We need to study and understand the processes, based on theories, that drive treatment change in a given individual, develop strategies to target these processes, develop algorithms to predict who is likely to benefit from it, and then train clinicians in these strategies. At the same time, we need to keep the system open for testing and falsification.

There is still room for named models and therapeutic methods linked to them, provided the process evidence for them is good and their focus is broad enough to be worth clinical attention. Steve thinks ACT can make it through that filter for example, but more as a way of changing psychological flexibility than as a list of techniques.

Could Process-based CBT apply to other fields or professions beyond psychology?

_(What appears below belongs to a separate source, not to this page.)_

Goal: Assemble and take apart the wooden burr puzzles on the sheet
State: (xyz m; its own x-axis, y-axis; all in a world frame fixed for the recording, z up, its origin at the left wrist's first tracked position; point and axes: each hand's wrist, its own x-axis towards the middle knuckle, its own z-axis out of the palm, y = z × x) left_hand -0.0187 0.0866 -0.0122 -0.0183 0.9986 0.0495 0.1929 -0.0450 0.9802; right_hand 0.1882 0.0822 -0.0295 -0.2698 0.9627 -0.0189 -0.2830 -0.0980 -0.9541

Process-based CBT applies to any field focused on behavior change. Every time we want to understand change, we need to study processes and procedures. This goes well beyond psychology.

Does the timing of the emergence of Process-based CBT intersect with the booming of behavior analysis? How?

It is in line with a general change in zeitgeist: Away from simplistic, univariate, and unidirectional relationships toward understanding the complexity of a phenomenon. It might require big data, even for a single person. As an applied discipline behavior analysis has been growing, and it has always had a process focus—but more narrowly focused on direct acting contingencies. That does now appear to be broading which may open up applied behavioral analysis to many additional processes.

What are the next steps/progressions you see for Process-based CBT?

Our hope is that the field will embrace this notion. This is a paradigm shift. It will not only force us to step away from treatment manuals and the DSM, but also forces us to re-examine ideas that might not be fully consistent, and that might even be contradictory, to our own theoretical views. For this, we need to build a model of models that can incorporate any such change processes. Steve and I (Stefan) believe that evolutionary science can offer such a model of models. We have been working on this notion and will present our ideas when they are ready.